» DIRECTIONS FOR THIS TASK: Which of the lines below hold "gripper"? Please return each one.

» AVAILABLE DATA:
──────
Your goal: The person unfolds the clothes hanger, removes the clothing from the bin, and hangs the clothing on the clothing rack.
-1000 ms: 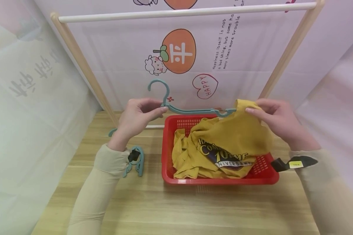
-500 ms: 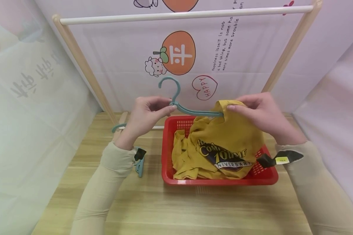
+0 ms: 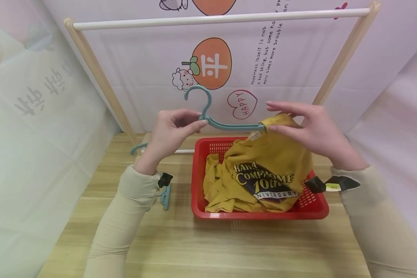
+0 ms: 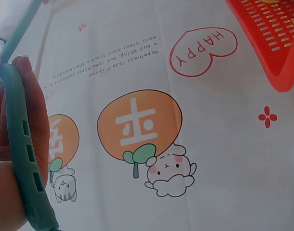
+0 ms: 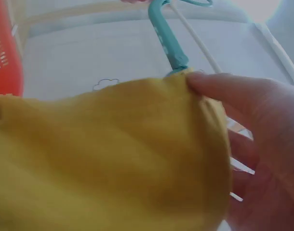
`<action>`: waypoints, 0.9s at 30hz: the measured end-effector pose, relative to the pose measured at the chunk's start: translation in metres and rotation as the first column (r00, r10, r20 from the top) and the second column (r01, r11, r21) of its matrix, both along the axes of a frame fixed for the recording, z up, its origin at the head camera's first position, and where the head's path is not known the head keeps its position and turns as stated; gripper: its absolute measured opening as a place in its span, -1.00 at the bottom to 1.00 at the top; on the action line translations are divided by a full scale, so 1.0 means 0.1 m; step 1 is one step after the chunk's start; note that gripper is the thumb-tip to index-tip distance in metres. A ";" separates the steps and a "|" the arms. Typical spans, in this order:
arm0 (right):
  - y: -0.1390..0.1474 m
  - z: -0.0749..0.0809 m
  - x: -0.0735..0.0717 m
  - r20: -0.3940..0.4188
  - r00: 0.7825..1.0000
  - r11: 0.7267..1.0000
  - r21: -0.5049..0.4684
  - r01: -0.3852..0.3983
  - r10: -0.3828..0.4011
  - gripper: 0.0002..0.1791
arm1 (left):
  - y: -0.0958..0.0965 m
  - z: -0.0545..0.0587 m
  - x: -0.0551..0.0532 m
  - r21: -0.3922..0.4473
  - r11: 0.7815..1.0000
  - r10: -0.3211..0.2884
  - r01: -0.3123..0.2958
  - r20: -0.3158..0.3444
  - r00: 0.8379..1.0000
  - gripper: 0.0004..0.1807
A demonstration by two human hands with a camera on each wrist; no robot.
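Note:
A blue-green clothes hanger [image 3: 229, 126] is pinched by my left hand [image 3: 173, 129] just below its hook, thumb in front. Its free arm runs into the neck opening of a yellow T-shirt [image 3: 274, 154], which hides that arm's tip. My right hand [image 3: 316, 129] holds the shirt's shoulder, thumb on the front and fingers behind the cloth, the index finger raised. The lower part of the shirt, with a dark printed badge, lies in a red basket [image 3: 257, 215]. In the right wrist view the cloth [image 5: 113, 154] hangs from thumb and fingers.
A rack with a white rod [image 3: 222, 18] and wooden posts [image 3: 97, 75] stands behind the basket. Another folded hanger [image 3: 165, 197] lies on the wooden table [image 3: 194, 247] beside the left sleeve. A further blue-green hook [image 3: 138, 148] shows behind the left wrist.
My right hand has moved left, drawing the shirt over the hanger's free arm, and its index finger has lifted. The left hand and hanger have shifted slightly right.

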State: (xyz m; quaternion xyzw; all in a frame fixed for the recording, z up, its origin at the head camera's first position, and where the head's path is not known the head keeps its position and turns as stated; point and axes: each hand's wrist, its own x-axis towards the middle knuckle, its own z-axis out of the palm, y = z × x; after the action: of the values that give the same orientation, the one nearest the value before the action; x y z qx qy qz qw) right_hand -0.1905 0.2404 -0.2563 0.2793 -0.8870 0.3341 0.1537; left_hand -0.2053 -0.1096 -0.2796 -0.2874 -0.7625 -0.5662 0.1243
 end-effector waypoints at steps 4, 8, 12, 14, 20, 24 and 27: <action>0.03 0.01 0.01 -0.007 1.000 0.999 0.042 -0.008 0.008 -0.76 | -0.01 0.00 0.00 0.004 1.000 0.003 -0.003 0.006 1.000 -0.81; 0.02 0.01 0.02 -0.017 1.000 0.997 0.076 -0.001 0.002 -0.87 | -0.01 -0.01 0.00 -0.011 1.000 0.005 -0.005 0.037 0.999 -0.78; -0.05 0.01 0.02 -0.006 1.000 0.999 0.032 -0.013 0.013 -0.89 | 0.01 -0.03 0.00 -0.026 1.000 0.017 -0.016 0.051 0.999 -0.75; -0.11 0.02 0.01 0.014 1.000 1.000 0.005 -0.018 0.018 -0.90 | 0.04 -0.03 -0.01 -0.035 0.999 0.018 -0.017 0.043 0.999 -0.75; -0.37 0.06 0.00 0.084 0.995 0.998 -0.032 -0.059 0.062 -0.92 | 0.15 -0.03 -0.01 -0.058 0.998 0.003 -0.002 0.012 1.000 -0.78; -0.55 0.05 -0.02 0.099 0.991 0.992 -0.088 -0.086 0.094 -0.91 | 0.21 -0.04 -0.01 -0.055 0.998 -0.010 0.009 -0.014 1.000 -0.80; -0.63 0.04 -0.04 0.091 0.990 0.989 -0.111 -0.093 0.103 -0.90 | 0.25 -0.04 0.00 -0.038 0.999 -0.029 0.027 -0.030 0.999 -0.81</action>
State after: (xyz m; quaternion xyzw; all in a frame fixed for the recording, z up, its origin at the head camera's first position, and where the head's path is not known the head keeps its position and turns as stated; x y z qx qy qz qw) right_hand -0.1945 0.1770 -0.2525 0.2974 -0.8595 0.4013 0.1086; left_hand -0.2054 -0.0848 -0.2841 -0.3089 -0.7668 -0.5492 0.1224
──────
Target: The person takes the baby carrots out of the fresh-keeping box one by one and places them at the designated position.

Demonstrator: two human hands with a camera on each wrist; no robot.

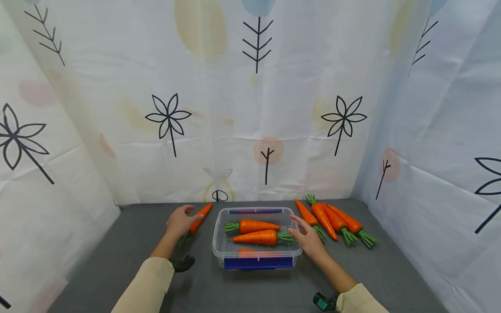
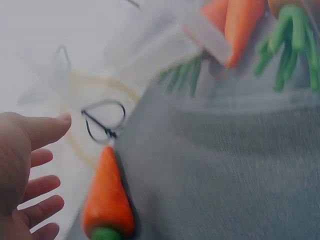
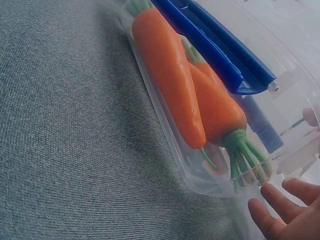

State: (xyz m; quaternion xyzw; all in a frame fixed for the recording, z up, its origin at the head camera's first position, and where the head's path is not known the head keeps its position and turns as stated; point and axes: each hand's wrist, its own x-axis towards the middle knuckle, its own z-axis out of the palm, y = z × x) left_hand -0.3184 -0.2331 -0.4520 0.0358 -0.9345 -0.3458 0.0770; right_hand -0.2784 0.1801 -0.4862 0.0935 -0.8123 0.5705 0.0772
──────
» ANSWER AREA:
`<action>`: waypoints, 0.9s at 30hz: the measured end-effector pose, relative to the pose measured at the chunk's start: translation in metres and rotation as the first column (r00, r10, r20 from the top) and the second column (r01, r11, r21) of its matrix, both along the axes of a frame fixed for the recording, z up, its origin at the head camera's first position, and where the head's path is not known the head keeps its position and turns as stated; gripper: its absolute measured opening as a place in its span, -1.00 at the bottom to 1.00 at the top; on the action line translations are divided by a full scale, so 1.0 means 0.1 m; step 1 is one step after the chunk's start; note that gripper is the thumb-tip to index-tip distance in metres. A ";" separates the steps and a "|" the arms. Typical spans, in this order:
  - gripper: 0.0002..0.1791
  - gripper: 0.0004..0.1807

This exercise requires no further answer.